We were heartened by the couple's support, and he agreed to chat with us about how they came to their decision to join the global movement to help protect sharks.
HSI: I understand that you have a connection to Chinese food culture? Could you explain briefly?
Liam: My connection to Chinese food culture is through my fiancée. She was born in Malaysia and moved to Australia with her family when she was six months old. Her parents, brother, grandparents on both sides and a couple of aunts and uncles now live in Australia. We are very close to all the family, both those here and those back in Malaysia, whom we visit yearly.
HSI: What influenced your decision to stop consuming shark fin soup?
Liam: While I had read a little bit of information regarding shark finning prior to meeting my partner, I never thought about it too much. A few times while out having a banquet for one celebration or another, my partner’s mother would mention to us that she would not be having the soup as she did not agree with the way in which it was sourced. Even after hearing this it had little impact on me—I just didn’t take on board how cruel the methods really are.
HSI: It may be easy for some people to miss the importance of protecting sharks because the plight of the animals is often not in plain sight. How did you learn about our campaign to end shark finning (and/or say no to shark fin soup)?
Liam: After something popped up in my newsfeed on Facebook a few months ago, I had a look at your website, and reading about the number of sharks killed each year in such a cruel manner—left to drown—shocked me. An unbelievable number of sharks are left to die so that we can eat a tasteless fin with no real nutritional value. The image of thousands of fins laying there hit home and after having a chat with my partner and her mother, we decided we would not be consuming this product in the future.
HSI: We were very encouraged to hear that your fiancée’s mother had first alerted you to the cruelty of shark finning. In our experience, the older generation tends to be more resistant to changes in eating habits than younger generations. Could you elaborate on how she came to the decision to stop consuming shark fin?

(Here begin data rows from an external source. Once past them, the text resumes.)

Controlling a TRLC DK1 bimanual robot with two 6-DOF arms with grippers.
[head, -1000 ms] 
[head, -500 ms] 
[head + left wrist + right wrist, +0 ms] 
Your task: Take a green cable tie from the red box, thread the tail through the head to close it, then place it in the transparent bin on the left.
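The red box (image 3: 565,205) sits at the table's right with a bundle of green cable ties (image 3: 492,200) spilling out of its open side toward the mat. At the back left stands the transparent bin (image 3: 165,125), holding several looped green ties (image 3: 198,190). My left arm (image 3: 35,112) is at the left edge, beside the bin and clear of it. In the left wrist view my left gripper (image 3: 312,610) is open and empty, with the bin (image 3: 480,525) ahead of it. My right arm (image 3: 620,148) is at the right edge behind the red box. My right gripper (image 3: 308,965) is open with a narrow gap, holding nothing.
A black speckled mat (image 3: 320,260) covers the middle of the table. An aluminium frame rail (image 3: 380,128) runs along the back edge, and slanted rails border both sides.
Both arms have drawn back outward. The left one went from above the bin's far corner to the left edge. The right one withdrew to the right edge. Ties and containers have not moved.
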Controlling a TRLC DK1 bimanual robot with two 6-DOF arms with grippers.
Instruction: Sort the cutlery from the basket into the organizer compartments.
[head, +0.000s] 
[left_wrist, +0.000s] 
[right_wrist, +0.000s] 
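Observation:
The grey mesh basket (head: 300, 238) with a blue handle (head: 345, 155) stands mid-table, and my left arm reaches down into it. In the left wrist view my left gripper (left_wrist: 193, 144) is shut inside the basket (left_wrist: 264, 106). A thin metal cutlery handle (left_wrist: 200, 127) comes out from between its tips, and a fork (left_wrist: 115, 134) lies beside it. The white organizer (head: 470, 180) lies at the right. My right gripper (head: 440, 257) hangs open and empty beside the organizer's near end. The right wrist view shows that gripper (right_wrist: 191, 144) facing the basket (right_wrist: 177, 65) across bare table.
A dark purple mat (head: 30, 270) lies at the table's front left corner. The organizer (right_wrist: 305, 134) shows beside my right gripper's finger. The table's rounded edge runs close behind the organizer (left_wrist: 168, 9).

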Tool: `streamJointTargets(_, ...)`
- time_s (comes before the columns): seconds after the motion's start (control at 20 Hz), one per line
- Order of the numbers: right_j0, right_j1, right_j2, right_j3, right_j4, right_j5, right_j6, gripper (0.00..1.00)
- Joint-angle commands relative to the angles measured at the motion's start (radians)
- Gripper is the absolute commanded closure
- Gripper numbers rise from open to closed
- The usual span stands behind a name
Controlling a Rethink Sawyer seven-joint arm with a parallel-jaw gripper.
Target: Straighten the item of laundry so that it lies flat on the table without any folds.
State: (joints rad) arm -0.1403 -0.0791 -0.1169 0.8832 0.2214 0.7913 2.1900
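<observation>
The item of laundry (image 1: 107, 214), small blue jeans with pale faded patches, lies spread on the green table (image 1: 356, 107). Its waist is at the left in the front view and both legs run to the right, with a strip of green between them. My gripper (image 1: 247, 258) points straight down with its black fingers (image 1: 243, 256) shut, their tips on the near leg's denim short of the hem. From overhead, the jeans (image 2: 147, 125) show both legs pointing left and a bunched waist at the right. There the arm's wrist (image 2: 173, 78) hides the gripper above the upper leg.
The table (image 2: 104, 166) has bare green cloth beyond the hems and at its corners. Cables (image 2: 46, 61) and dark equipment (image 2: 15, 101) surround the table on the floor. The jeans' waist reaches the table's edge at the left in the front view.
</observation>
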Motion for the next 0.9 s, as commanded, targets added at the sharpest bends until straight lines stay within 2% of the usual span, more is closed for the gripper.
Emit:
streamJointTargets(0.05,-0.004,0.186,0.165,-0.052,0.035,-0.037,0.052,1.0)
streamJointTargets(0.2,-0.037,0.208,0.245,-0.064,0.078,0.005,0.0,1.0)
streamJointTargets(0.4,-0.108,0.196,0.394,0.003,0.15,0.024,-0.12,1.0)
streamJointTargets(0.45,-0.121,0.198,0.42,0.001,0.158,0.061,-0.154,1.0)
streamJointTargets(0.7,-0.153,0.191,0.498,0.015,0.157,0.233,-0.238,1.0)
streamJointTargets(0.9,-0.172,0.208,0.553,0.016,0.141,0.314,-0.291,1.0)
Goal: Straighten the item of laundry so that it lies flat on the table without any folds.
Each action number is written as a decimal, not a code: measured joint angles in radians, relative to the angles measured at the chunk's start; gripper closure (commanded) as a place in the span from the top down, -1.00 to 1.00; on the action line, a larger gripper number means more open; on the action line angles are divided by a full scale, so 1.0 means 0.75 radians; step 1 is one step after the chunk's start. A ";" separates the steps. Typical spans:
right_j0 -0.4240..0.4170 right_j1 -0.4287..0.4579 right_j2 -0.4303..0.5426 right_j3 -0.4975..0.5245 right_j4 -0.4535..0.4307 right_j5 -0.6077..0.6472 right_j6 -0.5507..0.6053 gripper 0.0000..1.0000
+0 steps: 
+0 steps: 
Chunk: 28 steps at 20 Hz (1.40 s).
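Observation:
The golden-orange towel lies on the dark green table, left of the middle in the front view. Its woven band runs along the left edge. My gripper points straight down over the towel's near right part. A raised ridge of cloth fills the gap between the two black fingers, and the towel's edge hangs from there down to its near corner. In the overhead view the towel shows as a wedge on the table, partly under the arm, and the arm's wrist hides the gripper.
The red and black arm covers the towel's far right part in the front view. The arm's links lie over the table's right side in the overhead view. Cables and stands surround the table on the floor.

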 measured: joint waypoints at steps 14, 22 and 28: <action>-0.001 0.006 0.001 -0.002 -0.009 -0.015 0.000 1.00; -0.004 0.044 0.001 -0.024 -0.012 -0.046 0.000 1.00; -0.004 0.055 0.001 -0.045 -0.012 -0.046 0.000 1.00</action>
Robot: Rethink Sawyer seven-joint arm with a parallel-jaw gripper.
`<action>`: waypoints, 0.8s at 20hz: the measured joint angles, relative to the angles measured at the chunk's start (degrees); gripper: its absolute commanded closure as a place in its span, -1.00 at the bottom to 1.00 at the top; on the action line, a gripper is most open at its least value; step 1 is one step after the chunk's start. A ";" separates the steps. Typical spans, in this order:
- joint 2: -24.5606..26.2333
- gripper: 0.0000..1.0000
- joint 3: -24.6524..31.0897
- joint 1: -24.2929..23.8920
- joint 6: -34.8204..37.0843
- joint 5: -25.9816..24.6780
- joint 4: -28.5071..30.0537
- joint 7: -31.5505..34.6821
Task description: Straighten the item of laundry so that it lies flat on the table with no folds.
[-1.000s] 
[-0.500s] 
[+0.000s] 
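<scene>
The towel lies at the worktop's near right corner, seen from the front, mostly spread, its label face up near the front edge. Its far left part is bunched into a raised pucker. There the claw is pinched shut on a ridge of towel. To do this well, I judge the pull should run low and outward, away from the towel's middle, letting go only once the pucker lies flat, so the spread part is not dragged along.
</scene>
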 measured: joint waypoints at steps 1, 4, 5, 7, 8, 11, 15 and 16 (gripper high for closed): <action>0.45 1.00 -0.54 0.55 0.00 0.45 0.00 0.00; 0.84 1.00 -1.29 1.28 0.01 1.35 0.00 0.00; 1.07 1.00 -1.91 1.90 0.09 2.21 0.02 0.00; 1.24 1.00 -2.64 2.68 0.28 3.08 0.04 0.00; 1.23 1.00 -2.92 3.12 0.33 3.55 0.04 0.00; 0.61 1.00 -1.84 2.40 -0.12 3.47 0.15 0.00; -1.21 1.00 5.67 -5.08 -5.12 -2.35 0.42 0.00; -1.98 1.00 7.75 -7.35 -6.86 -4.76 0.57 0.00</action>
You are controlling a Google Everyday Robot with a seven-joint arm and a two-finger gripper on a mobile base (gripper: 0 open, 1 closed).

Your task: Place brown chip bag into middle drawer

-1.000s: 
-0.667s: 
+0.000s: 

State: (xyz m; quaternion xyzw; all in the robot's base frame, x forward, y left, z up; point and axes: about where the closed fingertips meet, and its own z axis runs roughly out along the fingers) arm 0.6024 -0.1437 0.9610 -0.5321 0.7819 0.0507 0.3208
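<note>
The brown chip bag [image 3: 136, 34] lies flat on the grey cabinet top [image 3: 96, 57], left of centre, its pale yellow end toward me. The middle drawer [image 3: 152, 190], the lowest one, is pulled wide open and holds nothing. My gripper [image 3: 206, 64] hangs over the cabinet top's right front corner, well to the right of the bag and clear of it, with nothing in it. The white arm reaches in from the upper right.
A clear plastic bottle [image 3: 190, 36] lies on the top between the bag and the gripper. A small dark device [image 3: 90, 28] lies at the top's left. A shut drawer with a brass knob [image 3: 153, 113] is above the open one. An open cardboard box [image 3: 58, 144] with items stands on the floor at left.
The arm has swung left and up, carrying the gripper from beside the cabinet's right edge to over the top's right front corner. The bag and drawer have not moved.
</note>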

Liam: As you know, shark fin is a delicacy that the Chinese (and other Asians) enjoy. My fiancée's mother grew up with it being served in Chinese restaurants. It was (and I believe still is) a very popular dish in Malaysia, though I have heard that some restaurants in Malaysia have stopped serving it.
My fiancée's mother had heard about the way the fin is harvested but it only really hit home when she was watching a documentary on shark finning and she realized how cruel it was to the sharks. It was quite a gruesome sight and since that day (probably about six or seven years ago), she has not eaten any dish that is purported to contain shark fin.